Extract each line holding the word "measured" from the entries.

Items from a data source:

::::

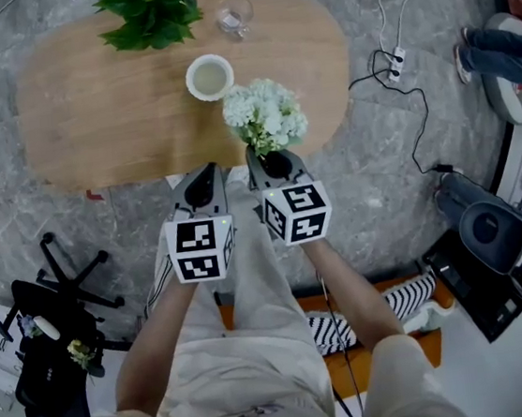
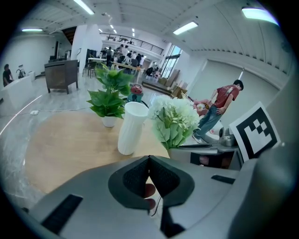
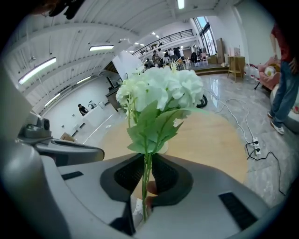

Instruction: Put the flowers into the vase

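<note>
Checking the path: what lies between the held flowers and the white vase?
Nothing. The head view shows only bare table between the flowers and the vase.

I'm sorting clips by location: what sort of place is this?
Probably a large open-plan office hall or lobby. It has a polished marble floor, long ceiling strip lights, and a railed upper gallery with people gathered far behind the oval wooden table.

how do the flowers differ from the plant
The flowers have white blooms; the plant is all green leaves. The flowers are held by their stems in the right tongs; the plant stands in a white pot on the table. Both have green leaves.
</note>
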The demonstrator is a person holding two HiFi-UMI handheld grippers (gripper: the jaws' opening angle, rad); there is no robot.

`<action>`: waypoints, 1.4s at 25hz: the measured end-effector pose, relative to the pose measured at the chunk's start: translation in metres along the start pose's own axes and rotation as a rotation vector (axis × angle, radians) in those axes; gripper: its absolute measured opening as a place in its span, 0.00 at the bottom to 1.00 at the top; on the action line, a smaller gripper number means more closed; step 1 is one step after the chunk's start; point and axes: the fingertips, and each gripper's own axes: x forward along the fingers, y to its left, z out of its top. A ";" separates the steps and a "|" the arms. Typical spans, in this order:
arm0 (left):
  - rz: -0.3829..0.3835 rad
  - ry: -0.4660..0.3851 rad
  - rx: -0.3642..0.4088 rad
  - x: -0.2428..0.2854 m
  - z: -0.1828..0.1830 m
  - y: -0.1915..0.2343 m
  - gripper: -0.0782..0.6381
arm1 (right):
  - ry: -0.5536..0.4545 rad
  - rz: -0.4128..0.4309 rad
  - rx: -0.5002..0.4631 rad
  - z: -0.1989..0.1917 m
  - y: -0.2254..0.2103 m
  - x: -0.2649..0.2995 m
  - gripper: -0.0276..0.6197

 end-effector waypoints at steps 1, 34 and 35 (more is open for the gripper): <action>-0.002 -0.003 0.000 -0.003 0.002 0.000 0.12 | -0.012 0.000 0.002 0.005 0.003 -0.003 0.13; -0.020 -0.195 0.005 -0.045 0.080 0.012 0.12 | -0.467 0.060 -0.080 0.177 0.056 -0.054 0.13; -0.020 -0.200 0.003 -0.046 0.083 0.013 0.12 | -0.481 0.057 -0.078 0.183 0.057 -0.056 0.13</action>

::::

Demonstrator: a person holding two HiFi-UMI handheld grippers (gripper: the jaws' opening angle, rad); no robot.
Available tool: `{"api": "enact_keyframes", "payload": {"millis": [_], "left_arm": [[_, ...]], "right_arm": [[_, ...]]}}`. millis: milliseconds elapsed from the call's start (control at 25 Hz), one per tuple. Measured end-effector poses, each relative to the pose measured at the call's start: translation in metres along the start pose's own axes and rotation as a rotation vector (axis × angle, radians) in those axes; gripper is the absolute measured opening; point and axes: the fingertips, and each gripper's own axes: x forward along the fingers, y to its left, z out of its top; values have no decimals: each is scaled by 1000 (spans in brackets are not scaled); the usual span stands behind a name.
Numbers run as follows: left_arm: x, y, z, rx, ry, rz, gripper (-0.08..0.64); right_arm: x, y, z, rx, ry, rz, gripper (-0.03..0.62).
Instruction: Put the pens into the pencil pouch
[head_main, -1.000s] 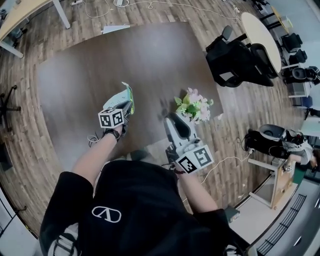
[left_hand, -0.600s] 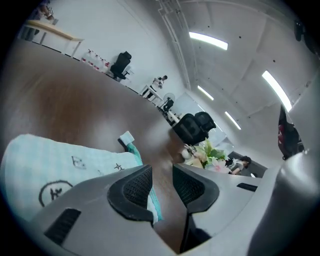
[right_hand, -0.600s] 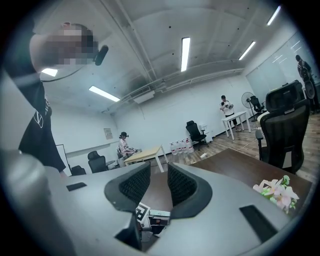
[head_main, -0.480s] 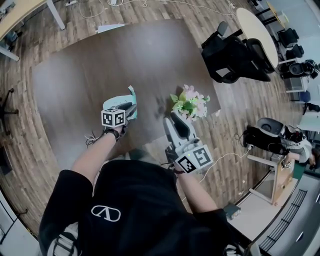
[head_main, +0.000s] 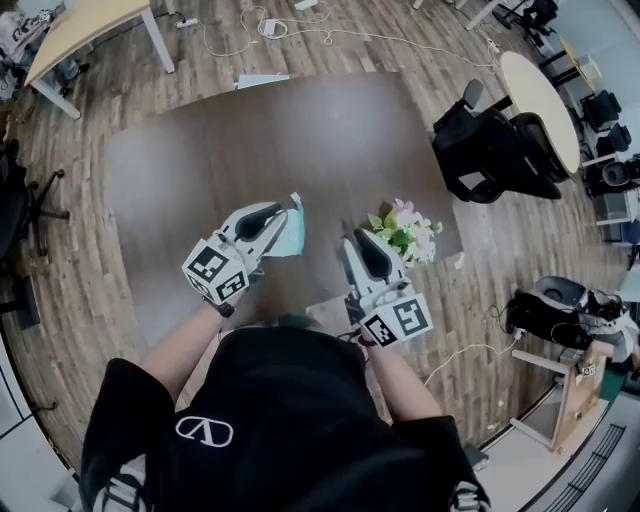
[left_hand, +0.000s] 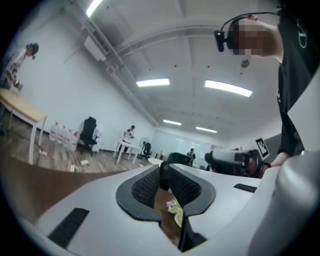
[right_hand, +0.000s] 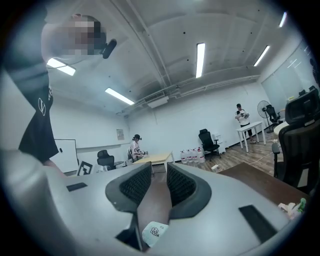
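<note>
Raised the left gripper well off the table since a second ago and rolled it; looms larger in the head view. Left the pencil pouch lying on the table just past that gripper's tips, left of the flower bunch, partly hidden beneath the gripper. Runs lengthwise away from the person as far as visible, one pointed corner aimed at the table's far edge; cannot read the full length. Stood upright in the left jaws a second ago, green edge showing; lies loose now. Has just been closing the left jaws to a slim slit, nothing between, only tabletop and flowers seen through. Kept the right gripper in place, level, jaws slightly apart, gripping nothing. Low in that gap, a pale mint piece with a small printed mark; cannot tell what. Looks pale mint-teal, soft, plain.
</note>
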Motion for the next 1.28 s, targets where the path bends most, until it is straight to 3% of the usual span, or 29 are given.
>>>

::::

**Response box**:
`<action>`: waypoints, 1.4s at 25hz: the measured end-effector pose, relative to the pose measured at the chunk's start: translation in metres along the start pose's own axes and rotation as a rotation vector (axis × angle, radians) in those axes; gripper: its absolute measured opening as a place in its span, 0.00 at the bottom to 1.00 at the top; on the action line, a smaller gripper number means more closed; step 1 is one step after the chunk's start; point and axes: the fingertips, and each gripper's own axes: x forward along the fingers, y to its left, z out of its top. A ";" separates the steps and a "|" the arms. Typical spans, in this order:
Available tool: `{"api": "enact_keyframes", "payload": {"millis": [_], "left_arm": [[_, ...]], "right_arm": [[_, ...]]}}`. millis: milliseconds elapsed from the call's start (control at 25 Hz), one per tuple. Measured end-effector poses, each relative to the pose measured at the call's start: translation in metres along the start pose's own axes and rotation as a rotation vector (axis × angle, radians) in those axes; gripper is the absolute measured opening; point and axes: the fingertips, and each gripper's own axes: x forward along the fingers, y to its left, z out of its top; values have no decimals: each is scaled by 1000 (spans in brackets are not scaled); the usual span stands behind a name.

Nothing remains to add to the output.